### ABOUT THIS TASK
Would you output the entries below only from the line containing "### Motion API" through the line containing "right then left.", exactly as they stand and with both ends included?

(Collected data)

*** Begin section ***

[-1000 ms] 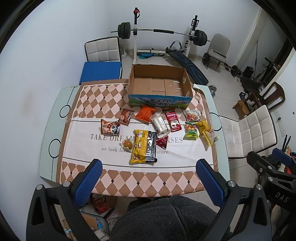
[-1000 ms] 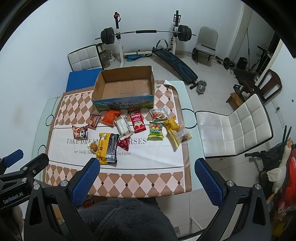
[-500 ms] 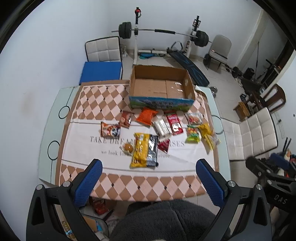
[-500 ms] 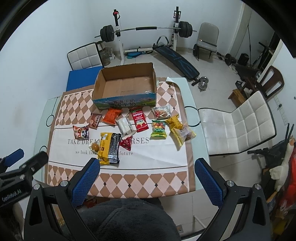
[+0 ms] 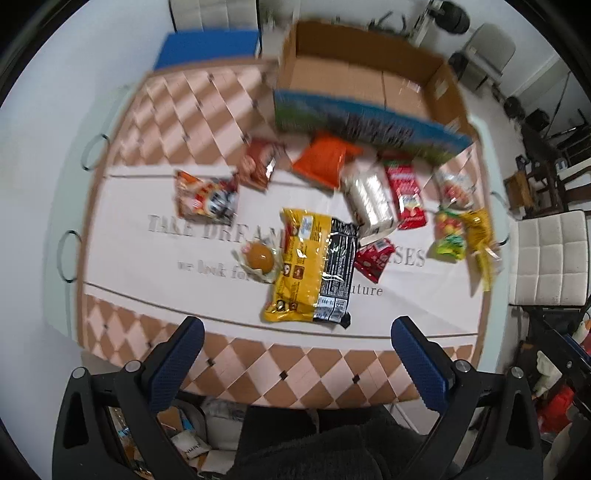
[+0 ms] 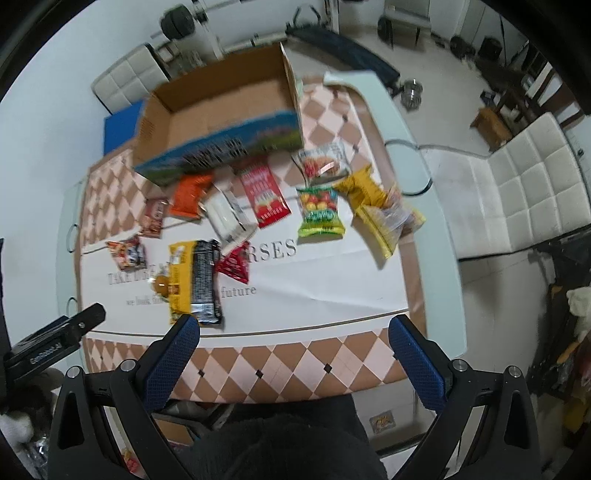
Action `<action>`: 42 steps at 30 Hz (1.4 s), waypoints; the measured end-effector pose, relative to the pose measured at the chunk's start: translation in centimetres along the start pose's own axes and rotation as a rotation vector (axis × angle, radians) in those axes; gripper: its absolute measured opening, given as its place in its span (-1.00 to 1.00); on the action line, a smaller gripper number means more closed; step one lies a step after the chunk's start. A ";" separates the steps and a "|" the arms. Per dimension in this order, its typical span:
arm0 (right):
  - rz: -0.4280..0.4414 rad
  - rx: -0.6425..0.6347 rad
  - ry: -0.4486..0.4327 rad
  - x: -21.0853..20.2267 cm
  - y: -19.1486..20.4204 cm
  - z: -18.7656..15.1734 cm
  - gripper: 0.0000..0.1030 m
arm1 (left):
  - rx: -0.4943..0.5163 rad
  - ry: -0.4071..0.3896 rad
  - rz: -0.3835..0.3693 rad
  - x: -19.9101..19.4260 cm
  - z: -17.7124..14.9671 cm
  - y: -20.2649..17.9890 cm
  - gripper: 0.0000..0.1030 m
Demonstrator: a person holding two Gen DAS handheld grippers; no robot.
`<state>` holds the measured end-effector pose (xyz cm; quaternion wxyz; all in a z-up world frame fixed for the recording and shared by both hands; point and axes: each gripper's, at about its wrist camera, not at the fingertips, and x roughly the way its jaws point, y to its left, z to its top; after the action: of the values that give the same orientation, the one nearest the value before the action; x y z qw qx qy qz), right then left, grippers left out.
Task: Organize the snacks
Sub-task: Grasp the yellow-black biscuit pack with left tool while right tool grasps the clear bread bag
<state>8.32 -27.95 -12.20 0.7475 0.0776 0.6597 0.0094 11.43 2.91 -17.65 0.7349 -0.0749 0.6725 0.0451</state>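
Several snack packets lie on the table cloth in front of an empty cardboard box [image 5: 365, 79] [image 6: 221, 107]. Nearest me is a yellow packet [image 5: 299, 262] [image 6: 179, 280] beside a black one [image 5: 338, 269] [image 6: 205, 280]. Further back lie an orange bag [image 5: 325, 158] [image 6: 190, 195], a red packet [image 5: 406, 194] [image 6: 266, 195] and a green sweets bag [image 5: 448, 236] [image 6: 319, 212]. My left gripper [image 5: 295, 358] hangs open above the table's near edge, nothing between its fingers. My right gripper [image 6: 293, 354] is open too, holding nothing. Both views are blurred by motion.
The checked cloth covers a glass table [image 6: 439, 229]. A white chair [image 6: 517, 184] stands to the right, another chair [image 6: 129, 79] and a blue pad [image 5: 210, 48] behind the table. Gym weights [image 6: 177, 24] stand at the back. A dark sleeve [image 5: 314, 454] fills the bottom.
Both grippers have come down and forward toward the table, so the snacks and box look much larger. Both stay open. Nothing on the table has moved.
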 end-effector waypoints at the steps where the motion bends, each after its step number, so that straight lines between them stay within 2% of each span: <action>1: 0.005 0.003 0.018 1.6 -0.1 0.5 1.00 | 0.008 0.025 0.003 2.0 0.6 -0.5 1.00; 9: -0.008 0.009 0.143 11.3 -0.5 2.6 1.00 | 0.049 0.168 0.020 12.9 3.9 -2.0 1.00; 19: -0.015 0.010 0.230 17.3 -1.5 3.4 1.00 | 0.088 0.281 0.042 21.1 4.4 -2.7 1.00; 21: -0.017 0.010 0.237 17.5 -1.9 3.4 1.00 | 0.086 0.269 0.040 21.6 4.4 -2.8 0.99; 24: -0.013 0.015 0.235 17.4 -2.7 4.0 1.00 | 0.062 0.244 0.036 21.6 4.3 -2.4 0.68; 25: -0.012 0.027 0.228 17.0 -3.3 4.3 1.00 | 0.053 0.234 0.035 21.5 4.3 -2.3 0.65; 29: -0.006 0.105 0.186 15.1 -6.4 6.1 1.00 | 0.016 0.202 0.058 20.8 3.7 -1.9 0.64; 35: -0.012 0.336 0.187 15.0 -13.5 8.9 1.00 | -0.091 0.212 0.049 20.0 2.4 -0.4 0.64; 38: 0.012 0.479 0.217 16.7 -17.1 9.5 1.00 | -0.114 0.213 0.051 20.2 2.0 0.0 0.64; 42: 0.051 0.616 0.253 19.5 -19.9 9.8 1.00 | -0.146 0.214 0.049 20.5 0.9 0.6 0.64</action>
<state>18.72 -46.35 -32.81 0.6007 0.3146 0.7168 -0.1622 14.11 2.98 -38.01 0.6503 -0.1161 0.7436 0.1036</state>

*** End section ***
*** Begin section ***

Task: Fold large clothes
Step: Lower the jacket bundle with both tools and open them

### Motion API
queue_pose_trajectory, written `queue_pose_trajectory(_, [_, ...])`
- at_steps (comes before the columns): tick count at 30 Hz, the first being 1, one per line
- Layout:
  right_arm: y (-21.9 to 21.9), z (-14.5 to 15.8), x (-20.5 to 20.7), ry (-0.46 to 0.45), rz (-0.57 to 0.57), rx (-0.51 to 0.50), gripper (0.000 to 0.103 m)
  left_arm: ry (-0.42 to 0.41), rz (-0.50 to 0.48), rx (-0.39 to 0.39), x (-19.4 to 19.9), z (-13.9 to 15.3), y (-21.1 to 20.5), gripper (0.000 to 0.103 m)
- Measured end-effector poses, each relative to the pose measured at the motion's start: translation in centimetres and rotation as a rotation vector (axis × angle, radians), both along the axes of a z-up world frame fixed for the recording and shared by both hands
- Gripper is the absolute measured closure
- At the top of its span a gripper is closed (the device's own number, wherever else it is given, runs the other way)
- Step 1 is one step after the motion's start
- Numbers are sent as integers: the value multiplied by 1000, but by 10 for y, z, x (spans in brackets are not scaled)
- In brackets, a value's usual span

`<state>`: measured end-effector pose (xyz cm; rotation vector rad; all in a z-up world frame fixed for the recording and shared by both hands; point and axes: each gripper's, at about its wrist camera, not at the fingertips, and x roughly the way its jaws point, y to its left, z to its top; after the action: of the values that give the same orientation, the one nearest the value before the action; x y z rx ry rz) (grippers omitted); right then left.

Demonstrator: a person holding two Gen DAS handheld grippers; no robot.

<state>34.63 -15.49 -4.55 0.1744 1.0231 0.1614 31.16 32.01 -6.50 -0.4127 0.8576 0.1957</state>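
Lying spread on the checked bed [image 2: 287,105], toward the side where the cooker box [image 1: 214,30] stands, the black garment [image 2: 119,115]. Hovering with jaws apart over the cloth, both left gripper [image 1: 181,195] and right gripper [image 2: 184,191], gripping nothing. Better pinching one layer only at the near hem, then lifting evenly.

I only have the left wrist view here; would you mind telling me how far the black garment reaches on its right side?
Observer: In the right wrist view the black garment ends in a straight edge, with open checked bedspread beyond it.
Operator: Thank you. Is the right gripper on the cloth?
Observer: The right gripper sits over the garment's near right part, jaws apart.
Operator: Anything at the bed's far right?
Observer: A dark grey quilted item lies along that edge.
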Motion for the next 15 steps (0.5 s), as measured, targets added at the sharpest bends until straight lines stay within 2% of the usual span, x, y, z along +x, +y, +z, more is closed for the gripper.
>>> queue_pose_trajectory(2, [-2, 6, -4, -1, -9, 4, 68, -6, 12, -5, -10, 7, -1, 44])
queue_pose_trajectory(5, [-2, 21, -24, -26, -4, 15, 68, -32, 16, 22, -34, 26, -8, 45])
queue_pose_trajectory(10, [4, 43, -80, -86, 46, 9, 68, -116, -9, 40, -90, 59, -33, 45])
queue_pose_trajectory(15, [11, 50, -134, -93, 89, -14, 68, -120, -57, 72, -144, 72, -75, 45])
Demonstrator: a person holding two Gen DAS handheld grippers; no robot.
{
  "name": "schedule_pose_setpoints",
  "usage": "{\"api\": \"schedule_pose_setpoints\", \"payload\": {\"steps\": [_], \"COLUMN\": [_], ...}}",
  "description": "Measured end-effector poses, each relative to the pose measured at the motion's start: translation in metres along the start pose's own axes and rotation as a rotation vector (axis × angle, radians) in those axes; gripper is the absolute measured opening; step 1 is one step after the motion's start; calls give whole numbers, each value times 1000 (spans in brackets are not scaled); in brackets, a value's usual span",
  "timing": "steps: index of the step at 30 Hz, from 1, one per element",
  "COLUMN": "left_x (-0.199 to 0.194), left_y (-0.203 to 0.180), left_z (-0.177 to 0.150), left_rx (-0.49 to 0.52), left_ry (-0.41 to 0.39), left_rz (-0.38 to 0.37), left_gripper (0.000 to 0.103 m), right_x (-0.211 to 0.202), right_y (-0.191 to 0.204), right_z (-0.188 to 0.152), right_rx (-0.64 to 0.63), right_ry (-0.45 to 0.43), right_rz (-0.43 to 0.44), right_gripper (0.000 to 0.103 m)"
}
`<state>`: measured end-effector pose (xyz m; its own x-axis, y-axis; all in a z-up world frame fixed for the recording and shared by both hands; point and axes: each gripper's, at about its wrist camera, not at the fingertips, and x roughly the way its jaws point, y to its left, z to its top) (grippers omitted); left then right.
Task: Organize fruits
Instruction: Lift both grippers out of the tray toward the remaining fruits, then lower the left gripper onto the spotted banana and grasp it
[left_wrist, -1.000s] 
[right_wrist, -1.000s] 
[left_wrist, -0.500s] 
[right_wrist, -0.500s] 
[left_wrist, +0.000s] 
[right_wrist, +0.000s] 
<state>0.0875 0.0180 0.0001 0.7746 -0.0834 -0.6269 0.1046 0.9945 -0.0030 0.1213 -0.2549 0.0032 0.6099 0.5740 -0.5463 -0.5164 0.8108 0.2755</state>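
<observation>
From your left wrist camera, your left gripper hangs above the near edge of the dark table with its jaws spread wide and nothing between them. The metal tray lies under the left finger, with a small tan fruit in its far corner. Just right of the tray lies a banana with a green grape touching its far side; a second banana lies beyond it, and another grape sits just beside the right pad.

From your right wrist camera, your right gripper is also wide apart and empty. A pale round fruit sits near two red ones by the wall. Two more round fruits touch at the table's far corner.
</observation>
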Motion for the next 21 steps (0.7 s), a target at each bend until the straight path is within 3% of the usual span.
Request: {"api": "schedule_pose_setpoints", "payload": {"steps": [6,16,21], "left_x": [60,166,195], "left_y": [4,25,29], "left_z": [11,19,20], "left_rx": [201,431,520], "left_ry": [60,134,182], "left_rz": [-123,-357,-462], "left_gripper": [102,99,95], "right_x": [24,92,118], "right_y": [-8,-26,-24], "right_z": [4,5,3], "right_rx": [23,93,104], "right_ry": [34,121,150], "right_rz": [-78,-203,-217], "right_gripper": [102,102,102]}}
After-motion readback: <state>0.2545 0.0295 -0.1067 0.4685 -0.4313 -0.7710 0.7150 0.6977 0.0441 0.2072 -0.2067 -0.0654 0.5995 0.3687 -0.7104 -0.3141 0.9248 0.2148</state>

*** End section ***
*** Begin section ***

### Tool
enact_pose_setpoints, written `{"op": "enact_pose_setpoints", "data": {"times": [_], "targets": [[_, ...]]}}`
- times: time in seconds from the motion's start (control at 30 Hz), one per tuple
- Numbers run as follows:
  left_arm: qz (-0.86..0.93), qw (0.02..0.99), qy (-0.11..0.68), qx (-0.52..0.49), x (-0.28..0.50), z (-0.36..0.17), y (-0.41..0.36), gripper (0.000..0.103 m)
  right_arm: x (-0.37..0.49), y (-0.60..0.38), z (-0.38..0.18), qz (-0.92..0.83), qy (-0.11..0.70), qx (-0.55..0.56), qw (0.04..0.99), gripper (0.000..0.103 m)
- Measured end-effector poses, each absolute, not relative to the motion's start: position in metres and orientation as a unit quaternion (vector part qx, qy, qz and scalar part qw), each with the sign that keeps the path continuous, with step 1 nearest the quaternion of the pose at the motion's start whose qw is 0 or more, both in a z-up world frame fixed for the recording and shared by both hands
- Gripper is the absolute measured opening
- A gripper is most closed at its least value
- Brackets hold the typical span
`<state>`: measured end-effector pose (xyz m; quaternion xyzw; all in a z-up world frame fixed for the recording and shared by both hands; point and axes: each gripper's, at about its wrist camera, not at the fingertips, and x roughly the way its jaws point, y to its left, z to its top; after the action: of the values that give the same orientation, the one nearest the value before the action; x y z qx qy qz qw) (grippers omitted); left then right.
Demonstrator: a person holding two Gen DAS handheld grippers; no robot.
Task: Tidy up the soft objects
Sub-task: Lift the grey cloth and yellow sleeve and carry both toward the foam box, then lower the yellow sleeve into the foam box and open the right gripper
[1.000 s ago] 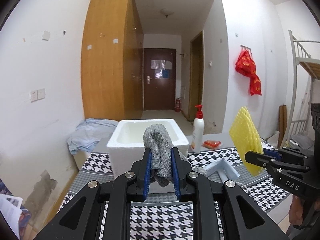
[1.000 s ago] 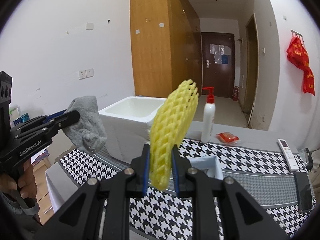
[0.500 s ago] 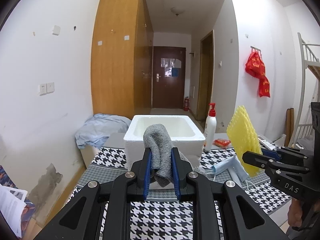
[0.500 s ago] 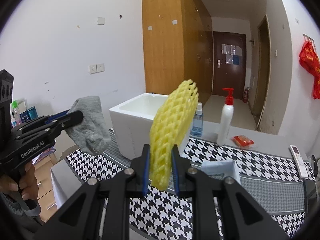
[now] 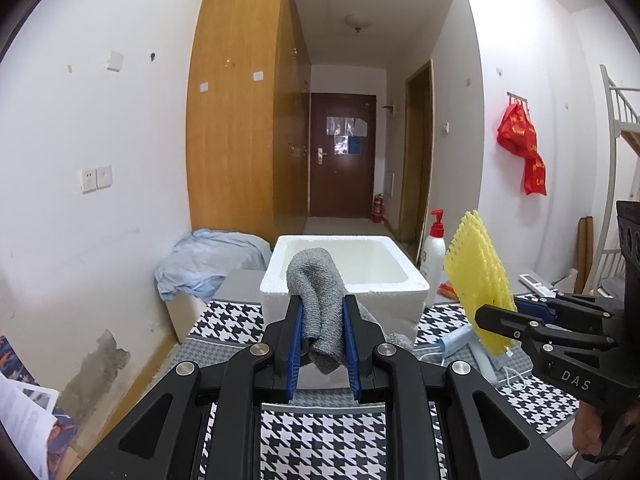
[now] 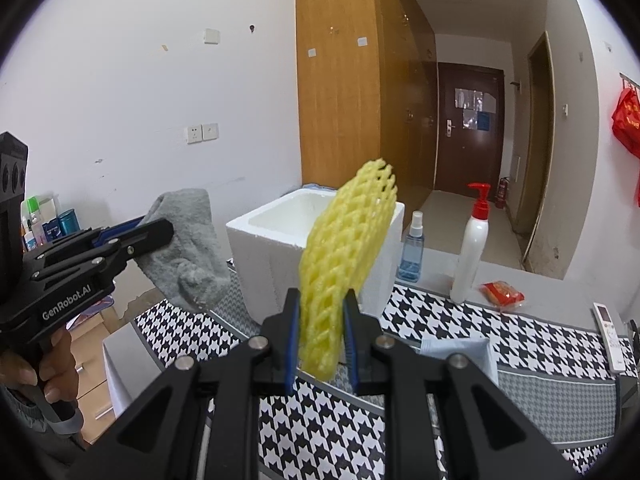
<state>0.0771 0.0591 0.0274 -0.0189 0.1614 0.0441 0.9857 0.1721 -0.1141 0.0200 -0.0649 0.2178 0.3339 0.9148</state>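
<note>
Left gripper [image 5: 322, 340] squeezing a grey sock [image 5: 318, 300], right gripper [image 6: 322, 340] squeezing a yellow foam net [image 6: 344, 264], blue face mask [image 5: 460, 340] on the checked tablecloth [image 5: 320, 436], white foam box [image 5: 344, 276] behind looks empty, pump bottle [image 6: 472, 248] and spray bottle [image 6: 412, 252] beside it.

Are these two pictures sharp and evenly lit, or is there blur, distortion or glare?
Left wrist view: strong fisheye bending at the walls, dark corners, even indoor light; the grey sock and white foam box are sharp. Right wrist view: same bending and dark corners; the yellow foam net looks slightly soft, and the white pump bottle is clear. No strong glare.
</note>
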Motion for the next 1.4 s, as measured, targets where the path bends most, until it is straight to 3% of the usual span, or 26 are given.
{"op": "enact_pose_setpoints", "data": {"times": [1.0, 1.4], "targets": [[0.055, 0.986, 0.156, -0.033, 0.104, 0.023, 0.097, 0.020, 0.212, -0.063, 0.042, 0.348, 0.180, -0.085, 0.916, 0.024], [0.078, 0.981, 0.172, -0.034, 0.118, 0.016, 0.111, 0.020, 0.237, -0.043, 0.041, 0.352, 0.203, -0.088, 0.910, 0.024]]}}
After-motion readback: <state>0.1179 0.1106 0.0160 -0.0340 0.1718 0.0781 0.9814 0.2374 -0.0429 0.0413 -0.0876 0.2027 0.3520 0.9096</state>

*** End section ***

### SOLUTION TO THE EXERCISE
### Motion API
queue_pose_trajectory, written `queue_pose_trajectory(_, [_, ...])`
- at_steps (comes before the columns): tick count at 30 Hz, the first being 1, one per line
- Layout:
  right_arm: y (-21.9 to 21.9), z (-14.5 to 15.8), x (-20.5 to 20.7), ry (-0.46 to 0.45), rz (-0.57 to 0.57), rx (-0.51 to 0.50), gripper (0.000 to 0.103 m)
  left_arm: ry (-0.42 to 0.41), rz (-0.50 to 0.48), rx (-0.39 to 0.39), x (-19.4 to 19.9), z (-13.9 to 15.3), y (-21.1 to 20.5), gripper (0.000 to 0.103 m)
- Measured end-effector poses, each relative to the pose measured at the motion's start: translation in centimetres and rotation as a rotation vector (axis × angle, radians), both along the axes of a z-up world frame fixed for the recording and shared by both hands
- Gripper is the absolute measured closure
- At the top of its span a gripper is closed (the device's own number, wherever else it is given, runs the other way)
- Step 1 is one step after the motion's start
- Numbers are sent as integers: the value multiplied by 1000, but by 10 for y, z, x (spans in brackets are not scaled)
- In brackets, a value's usual span

`<state>`: measured end-effector pose (xyz cm; rotation vector rad; all in a z-up world frame fixed for the recording and shared by both hands; point and axes: each gripper's, at about its wrist camera, not at the fingertips, and x roughly the way its jaws point, y to its left, z to its top; after the action: of the values that give the same orientation, the one nearest the value before the action; x y z rx ry rz) (grippers omitted); right then left.

The full output has already been given.